→ Try it
Reply only with how many lines of the listing below hold the word "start".

- - - - -

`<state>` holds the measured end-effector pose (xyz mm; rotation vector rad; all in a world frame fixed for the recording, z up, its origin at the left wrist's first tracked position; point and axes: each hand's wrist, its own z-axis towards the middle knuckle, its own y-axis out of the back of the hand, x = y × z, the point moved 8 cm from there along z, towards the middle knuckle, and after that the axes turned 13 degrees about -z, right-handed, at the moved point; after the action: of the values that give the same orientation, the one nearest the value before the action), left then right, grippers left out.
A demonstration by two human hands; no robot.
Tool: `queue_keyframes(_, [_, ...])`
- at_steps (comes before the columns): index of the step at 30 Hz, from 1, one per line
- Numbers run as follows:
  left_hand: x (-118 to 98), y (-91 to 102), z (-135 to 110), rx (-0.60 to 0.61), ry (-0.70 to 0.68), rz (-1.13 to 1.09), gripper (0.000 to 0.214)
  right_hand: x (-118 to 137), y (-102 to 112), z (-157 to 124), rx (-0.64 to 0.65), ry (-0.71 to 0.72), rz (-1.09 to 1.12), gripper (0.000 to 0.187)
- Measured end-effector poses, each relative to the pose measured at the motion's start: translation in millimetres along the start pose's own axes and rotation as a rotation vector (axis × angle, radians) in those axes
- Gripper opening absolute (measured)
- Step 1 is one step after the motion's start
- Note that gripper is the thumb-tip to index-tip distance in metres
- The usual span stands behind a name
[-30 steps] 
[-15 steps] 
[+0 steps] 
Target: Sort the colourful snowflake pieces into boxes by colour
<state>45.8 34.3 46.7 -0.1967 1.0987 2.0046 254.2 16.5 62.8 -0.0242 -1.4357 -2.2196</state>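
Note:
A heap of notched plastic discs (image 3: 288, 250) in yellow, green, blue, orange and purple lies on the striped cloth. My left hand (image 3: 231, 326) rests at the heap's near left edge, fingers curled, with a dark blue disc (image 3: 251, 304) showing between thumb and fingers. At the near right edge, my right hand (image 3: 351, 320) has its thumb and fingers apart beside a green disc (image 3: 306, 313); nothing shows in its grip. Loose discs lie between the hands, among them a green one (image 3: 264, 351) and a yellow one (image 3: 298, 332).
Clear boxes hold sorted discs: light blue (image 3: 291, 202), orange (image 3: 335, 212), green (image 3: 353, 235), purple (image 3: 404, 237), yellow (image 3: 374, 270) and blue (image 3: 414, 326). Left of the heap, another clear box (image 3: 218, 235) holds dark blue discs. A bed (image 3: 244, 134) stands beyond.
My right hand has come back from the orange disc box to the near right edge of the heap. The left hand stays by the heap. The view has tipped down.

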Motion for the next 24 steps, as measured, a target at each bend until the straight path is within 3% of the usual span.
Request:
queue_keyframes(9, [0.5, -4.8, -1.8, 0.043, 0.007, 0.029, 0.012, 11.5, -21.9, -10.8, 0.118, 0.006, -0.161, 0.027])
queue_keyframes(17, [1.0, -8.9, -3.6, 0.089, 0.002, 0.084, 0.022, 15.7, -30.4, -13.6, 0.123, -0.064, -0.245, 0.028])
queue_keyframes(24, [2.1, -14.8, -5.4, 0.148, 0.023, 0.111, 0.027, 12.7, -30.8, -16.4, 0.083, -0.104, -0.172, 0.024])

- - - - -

→ Response for this exercise
2